Since then, the playing field has leveled out, and that's just made it even harder to get a foot in. Racing games, at least on this side of the world, are a two-course meal at this point: You play either Gran Turismo or Forza, and those wanting something less realistic are playing Need for Speed or more often than not, Real Racing HD. With an ever-dimming spotlight for racers that aren't simulations or at least have real cars in them, if you were a Namco executive, you'd probably start looking for workable options elsewhere, too.

Basically, Ridge Racer is the Dynasty Warriors of racing games. They're both around for system launches, their sequels rarely have any sweeping changes, and they both have a marginalized sect of loyal fans that grumble amongst themselves when a big website predictably gives new installments a bad review. And they're both still around, with no clear end in sight. I don't see Unbounded changing that whether it succeeds or fails, especially when Ridge Racer's lack of change has only made it more unique. The hyper-stylish cars plastered with names of Xevious enemies, the gorgeous track designs, and the insanely unrealistic drifting are what's remembered most, not another game where you break stuff. You should probably get used to paying $5 for new cars, though.

Shifty Supercade

You might remember the beginning of Valiant Comics, when their first big titles were under the "Nintendo Comics System;" officially-licensed comic books featuring Super Mario, Captain N, The Legend of Zelda, and a few others. It was potentially a great opportunity to get original stories from games that deserved them, but the comics were essentially extensions of the TV cartoons -- obviously Captain N, but even Mario and Zelda took more elements from the shows than the games. That said, they were all better than you'd expect, with the Mario stories in particular being genuinely funny, sometimes even deadpan. Their four books continued apace for just one year, when Nintendo parted ways, and Valiant continued on with their original superhero titles. Meanwhile, Archie scored Sonic the Hedgehog, which is the longest-running video game comic in the Western world.

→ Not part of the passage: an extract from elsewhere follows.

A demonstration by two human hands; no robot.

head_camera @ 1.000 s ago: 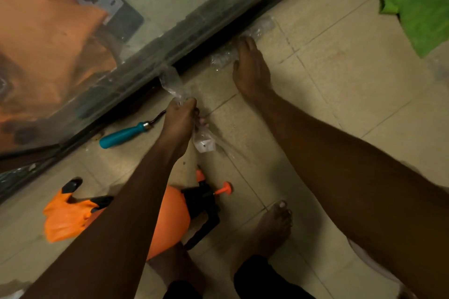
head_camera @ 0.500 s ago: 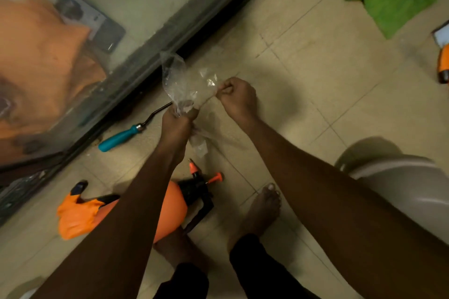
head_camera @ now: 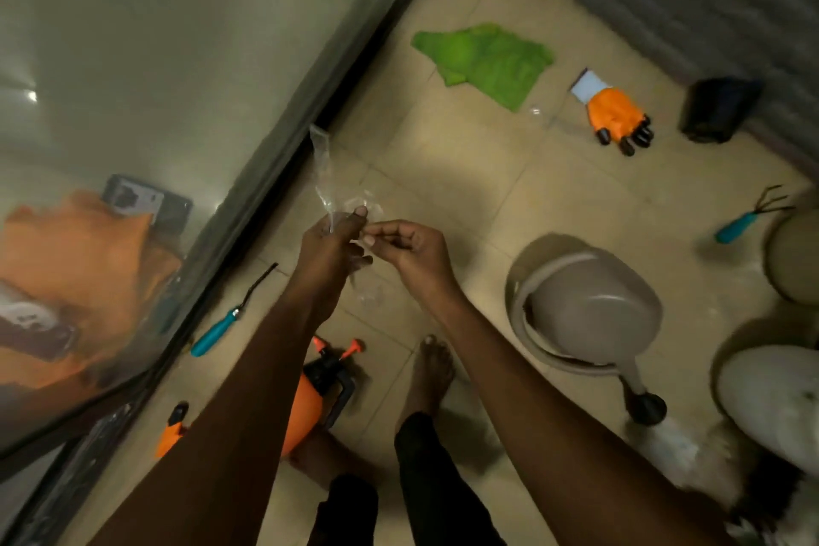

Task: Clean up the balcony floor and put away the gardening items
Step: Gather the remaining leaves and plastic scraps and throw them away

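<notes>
The fingers (head_camera: 354,219) of our left hand (head_camera: 330,244) were curled round a clear plastic wrapper (head_camera: 322,173), which stood up crumpled from the fist while another fold of it hung below the palm. The fingertips (head_camera: 376,237) of our right hand (head_camera: 414,253) were bent in and pinched the same plastic just beside the left thumb, though blur kept us from telling how much they had hold of. Both hands met in the air above the tiled floor (head_camera: 465,173), near the dark frame of a glass door (head_camera: 155,80) on our left. Below them our bare foot (head_camera: 433,366) stood next to an orange sprayer (head_camera: 306,401), partly hidden by the left forearm. A teal-handled tool (head_camera: 219,328) lay along the door frame, with an orange glove (head_camera: 170,434) nearer to us. To the right a beige watering can (head_camera: 589,306) lay tipped on its side. Farther out we saw a green cloth (head_camera: 487,62), a second orange glove (head_camera: 614,113) with black fingertips, a teal hand rake (head_camera: 746,219) and a dark bag (head_camera: 718,109) by the wall.
</notes>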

I bring this all up to frame a recent development in game comics that had me thinking of Valiant: ShiftyLook, a comics site/imprint/thingy owned by Namco Bandai, but with the comics themselves done by contributors from Udon and Cryptozoic Entertainment. ShiftyLook's current lineup re-imagines three old Namco games (and one new one) as twice-weekly webcomics. And these really aren't Namco games that the average comics reader or gamer would remember. You'd have to be some retro game nerd who makes his own magazine to recognize or give a damn about Xevious, Bravoman and Sky Kid comics in this day and age. Given that, I was interested in what ShiftyLook was doing, and started reading what they have so far and thought I'd share some impressions. (Note that I base all this on the first month of strips, so whatever I describe may change one way or the other as months go on. Maybe I'll revisit them here in the future.)

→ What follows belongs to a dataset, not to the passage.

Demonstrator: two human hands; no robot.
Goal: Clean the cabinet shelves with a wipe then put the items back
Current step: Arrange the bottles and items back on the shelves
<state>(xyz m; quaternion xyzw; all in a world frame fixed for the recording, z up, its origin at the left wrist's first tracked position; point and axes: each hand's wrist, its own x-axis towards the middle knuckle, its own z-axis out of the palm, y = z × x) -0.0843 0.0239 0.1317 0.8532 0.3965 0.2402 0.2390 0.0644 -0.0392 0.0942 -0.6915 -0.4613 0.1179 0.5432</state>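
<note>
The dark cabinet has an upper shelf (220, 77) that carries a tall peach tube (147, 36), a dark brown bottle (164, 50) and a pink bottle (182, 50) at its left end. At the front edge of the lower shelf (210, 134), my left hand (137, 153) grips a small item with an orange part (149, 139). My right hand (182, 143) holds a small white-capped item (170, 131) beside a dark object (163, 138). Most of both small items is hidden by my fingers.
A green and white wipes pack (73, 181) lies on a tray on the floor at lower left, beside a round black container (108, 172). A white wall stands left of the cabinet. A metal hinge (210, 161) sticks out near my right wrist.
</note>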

One of Cryptozoic's strips is Xevious, which is pretty much my favorite Namco franchise, so I was drawn to this comic first. The setup is familiar: aliens are attacking Earth, starting with Peru (so far the only reference to the Nazca Lines in the game), but everything else about the story seems to take a sharp left turn. The hero is Oscar, nickname "Mu," a young guy from Argentina who joined the national air force to fight the Xevious (why not "Xevians?" They're aliens from the planet Xevious!). And apparently the Argentinian air force are the ones who fly the Solvalou ships.

The first strip has a tongue-in-cheek air about it, or maybe that's just the utterly strange dialogue coming from Oscar. Regardless, that doesn't seem to be the actual intent once you keep reading. Oscar left his almost-fiance Eve to join the battle, but then discovers she joined up right after. How did he just now find out? Was she drafted really quickly? There isn't enough time and not enough panels to find out, because the next skirmishes are just around the corner. Despite some liberties in the characters and setting that make this comic look and sound like G.I. Joe plus emotions, it seems to be progressing towards something closer to the actual Xevious backstory, as Mu and Eve are both figures in the original "mythology" -- methinks I'm not the only one who's read the HG101 article.

Sky Kid is one of the Udon strips, and is ostensibly the most faithful to the game, with its world of anthropomorphic birds in endless dogfighting combat. Humorously, the comic is tonally similar to Xevious, opening with serious introspection and touching flashbacks, and me once again not knowing exactly if I should be taking this seriously or not. 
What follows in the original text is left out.